¿Cabe una vida entera en ciento cuarenta páginas? La de Andreas Egger sí, al menos tal y como la escribe Robert Seethaler. ¿Cabe una vida interesante? Por supuesto. Y cabe una buenísima novela que, de puro simple, es casi revolucionaria.
Toda una vida desovilla la existencia de Egger, una madeja del tamaño de un puño que transcurre entre las primeras y las últimas décadas del siglo XX, casi siempre con el mismo decorado de fondo: el valle recóndito de los Alpes donde crece y termina muriendo. Andreas llega a él tras perder a su madre y quedar al cargo del granjero Kranzstocker, quien lo convierte en un mulo de carga y lo castiga con frecuencia, hasta el punto de dejarlo cojo tras una de sus palizas. El abandono, el maltrato y la cojera no impedirán que más adelante recorra los valles cercanos enrolado en la compañía que construye el teleférico, ni que años después sea llamado a filas durante la Segunda Guerra Mundial. Pero sí marcarán el carácter de Andreas, convertido en un adulto sobrio, reservado y tranquilo que encuentra menos consuelo en sus semejantes que en la belleza casi dolorosa de la montaña, incluso cuando la propia naturaleza le arrebate su bien más preciado.
En la narración, Egger, casi analfabeto y poco dado a la verborrea, es suplantado por un narrador omnisciente. Elegante, profunda pero no rebuscada, la prosa de Robert Seethaler dota de sentido a un personaje que, como cantaba Nacho Vegas, no tiene mayor plan que sobrevivir. Porque mientras las cosas mutan alrededor según avanzan las páginas de la novela, Andreas permanece, siempre en primer plano, casi inalterable.
Desde el punto de vista formal, Toda una vida no contiene ningún secreto. Unos pocos flashbacks y un puñado de diálogos salpican sus líneas casi sin lograr desviar la narración cronológica de la existencia del protagonista. No hay tramas secundarias, apenas existen perfiles aparte del de Andreas y el de Marie, su gran amor, y para colmo se puede afirmar que el protagonista no cambia, no evoluciona, no parece ir a hacer nada distinto al final de la novela que lo que habríamos pensado al principio, nada más conocerlo.
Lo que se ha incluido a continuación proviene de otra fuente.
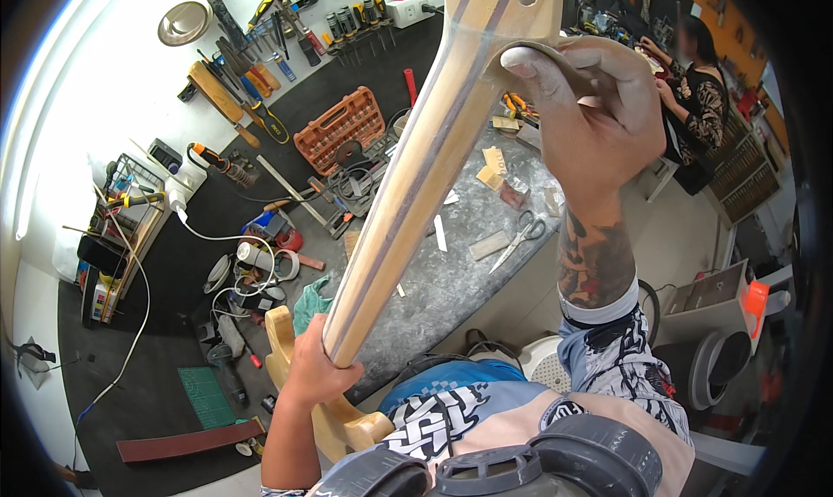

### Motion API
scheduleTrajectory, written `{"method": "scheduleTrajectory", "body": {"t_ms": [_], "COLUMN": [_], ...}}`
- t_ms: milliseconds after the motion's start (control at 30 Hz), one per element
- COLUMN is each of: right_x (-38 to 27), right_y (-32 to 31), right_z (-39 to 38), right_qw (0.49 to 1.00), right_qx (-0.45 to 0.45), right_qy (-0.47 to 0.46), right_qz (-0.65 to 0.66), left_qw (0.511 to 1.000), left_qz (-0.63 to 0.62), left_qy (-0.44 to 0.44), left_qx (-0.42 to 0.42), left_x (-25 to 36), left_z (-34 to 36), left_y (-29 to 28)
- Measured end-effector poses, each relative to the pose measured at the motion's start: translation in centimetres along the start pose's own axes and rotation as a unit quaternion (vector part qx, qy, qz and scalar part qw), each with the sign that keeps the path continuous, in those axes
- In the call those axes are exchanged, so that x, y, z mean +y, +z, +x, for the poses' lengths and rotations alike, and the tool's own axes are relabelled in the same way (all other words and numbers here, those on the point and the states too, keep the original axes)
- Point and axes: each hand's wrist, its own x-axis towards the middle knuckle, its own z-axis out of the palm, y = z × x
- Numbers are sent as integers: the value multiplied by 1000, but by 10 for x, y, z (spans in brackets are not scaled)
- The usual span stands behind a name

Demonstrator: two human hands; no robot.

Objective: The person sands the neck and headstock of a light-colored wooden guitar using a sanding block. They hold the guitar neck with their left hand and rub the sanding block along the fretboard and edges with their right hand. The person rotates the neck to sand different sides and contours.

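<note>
A long pale wooden guitar neck (425, 176) with dark lengthwise stripes slants up across the view, its back toward me. At the top it widens into a headstock with a round hole. Near its lower end, my left hand (311, 371) is wrapped round the neck. Beside that hand shows part of a curved, light wooden guitar body (279, 330), mostly hidden by my arm. Pinched between the dusty thumb and fingers of my right hand (612, 137) is a thin bent piece of sandpaper (570, 70), against the neck's edge just below the headstock.
Below the neck is a dusty grey workbench (408, 323) with scissors (521, 237), scraps and a green cloth (311, 302). An orange socket case (338, 131), clamps and cables lie farther back. Tools hang on the wall. Another person (698, 89) works at the far right.
</note>
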Motion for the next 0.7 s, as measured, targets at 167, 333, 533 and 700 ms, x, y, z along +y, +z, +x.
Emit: {"method": "scheduleTrajectory", "body": {"t_ms": [167,333,533,700], "right_x": [4,-8,-36,-36], "right_y": [-20,-12,-25,-28], "right_z": [4,-16,-53,-60], "right_qw": [965,986,989,990], "right_qx": [112,166,-37,-86], "right_qy": [-186,24,128,58], "right_qz": [-149,-7,-61,-95], "left_qw": [1000,1000,1000,1000], "left_qz": [4,-3,-6,-5], "left_qy": [-5,-9,-5,-4], "left_qx": [-6,-15,-6,-6], "left_x": [-3,5,3,2], "left_z": [0,3,1,1], "left_y": [0,1,1,-1]}}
Sin embargo hay algo en esta obra que impulsa a no abandonar su lectura, que imanta y reconforta, que hace que cuando se cierra la última página nos quede la sensación de vacío que solo dejan las buenas historias. Así que tiren a la papelera todas las enseñanzas de sus talleres de escritura creativa, olviden a los críticos y a los maestros. Muchas de las cosas que todos hemos dicho que hacen falta para construir una gran novela aquí, simplemente, no están. Y no se echan en falta. La lectura pausada pero constante de la prosa de Seethaler, dulce pero no empalagosa, tierna sin caer en sentimentalismos, nos devuelve un placer familiar, a veces perdido. La tranquilidad de un par de horas de silencio después de una semana envuelta en ruidos, el sonido amortiguado de nuestros propios pasos en la madrugada, después de consumar el asesinato de la electricidad. La sensación que debió de tener el ficticio Andreas en cualquiera de sus amaneceres en el valle.
En resumen, Toda una vida es un libro elegante al que regresar cada invierno, un descubrimiento inesperado y delicioso que no debería quedar sepultado bajo el alud de la próxima remesa de novedades.